教会からも『無駄使いが多い』と請求する度に責められる。
どうしようもない…
どうしてもリヒトに戻ってきて貰わないと、今にきっと、大変な事になる。
◆◆◆
「カイト…リヒトはどうしたのよ!早く戻る様に言ってよ!」
フリージアが限界に来たようだ。
「何回も連絡をしているが、上手くいってないんだ...」
「ちゃんと謝ったの? この際プライドを捨てた方が良いよ!真摯に謝ればリヒトだもん許してくれるよ!」
「ミルカ、俺なりに謝りの手紙も送ったが、駄目だ!来たのはこの伝言だ、見てみるか?」
『オレノイバショハソコジャナイ…ダカラカエラナイ』
「これじゃもう難しいね…ハァ~諦めるしか無いのかな!」
「リダ!だけど誰に聞いてもリヒト以外は無理!そう言うじゃない?」
「あのさぁ、カイト…そもそも、只の待遇改善じゃ駄目だったんじゃないかな?」
嫌な予感がする…薄々は解っている。
俺が彼奴にしてきた事を考えると…
それしか思いつかない。
「意見があるなら言ってくれ」
「そもそも、リヒトは私達と同じ、小さな世界で生きていたのよ!同年代の男2人に女3人!それだけ世界。普通に考えたら私達3人しか恋人候補、婚約者候補は居ないわ!それなのにカイトが私達を独占したからリヒトは1人ボッチになったのよ!皆、同じ立場だったらどうかな? そんな孤独に耐えられる?」
「「耐えられない(かもな)」」
「カイトは?」
「同じだ!1人だけ除け者にされたら一緒に居たいとは思えないし逆の立場なら耐えられない」
「そうでしょう!続けるわね、誰も自分を好きになってくれる異性が居ないなか、親友のカイトが3人を独占してイチャイチャしていたら傷つくわよね?だから、リヒトは『此処に居たらずうっと1人』そう思ったから離隊をすんなり受け入れ出ていったのよ、それだけだわ」
「だがフリージア、それならどうすれば良いんだ!」
「皆んな考えて!リヒトは私達3人の中で誰が好きなのかな?小さい頃から一緒だったんだから、絶対この3人の中に好きな女性が居た筈よ!その1人が今後リヒトの恋人、いえ婚約者になる!それしか方法は無いわ!」
「俺は反対だ…」
「「私も」」
「私だって嫌だわ!だけど、それならこのままの生活を続けるしかないわ!だけど、これはリヒトに戻って来て貰える、最後のチャンスなのよ…」
「どうして?」
「ミルカ、リヒトに恋人が出来たら、もうこの話は通じなくなるわ! 『好きな人がリヒトに居ない』それが前提なのよ。
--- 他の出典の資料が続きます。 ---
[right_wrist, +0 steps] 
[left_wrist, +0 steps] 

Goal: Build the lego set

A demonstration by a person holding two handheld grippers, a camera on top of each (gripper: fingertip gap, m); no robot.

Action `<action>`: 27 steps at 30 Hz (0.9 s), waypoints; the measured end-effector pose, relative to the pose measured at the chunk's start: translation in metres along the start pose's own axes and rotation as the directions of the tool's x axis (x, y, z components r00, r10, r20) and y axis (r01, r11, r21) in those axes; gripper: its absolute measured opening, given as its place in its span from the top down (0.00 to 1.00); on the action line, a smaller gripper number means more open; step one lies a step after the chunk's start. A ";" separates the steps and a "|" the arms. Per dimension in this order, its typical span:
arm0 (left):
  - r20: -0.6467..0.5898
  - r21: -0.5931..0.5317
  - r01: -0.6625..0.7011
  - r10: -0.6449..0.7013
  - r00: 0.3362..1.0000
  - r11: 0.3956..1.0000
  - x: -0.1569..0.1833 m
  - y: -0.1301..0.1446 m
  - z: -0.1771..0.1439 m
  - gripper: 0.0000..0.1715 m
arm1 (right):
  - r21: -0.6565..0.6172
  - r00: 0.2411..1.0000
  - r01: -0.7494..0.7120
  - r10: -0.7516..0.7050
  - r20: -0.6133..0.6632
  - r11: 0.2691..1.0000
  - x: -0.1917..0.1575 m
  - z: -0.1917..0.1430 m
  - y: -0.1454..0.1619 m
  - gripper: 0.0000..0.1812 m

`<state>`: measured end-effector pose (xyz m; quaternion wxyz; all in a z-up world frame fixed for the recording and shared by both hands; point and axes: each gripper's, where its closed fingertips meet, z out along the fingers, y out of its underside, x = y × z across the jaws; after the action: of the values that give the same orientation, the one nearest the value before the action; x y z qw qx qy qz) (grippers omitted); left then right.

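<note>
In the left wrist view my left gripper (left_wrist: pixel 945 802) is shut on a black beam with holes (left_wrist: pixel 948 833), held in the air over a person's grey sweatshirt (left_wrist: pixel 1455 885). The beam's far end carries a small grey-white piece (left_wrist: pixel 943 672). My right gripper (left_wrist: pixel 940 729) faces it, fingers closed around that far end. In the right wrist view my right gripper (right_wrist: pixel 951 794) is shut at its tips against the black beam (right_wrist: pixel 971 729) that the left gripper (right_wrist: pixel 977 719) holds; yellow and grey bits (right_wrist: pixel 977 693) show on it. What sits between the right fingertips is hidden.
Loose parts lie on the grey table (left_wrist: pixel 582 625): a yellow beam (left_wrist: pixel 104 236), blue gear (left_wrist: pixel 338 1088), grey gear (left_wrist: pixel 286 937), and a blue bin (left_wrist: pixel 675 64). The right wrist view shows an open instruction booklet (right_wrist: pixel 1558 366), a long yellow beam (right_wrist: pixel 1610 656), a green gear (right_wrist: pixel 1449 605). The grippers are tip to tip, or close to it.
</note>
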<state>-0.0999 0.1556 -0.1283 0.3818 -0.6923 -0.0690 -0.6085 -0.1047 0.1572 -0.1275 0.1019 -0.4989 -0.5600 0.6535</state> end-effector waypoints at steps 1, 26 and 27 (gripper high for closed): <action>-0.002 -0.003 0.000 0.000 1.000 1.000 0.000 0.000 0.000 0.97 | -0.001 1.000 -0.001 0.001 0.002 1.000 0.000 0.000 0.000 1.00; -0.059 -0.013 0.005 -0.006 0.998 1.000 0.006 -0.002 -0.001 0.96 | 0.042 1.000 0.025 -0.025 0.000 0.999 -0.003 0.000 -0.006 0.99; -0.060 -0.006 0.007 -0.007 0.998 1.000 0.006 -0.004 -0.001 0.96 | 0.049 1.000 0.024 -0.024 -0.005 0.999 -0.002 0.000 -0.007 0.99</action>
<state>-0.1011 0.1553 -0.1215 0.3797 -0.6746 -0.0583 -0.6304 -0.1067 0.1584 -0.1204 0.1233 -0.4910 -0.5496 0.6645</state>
リヒトだってS級、何時までも恋人が出来ない訳ないわ!遅くなればなるほど、この話は出来なくなる可能性が高いから、やるなら今しかないわ」
「フリージア、一体どうすれば」
「リヒトが3人の中で誰が好きなのか考えないと駄目。その1人がカイトと別れリヒトを迎えに行く!それなら帰ってきてくれる可能性はあると思うの」
「背に腹は変えられないな、話し合おうか」
皆が好きだ。
誰一人手放したくはない。
だが、俺はこの話を即答で断る事が、どうしても出来なかった。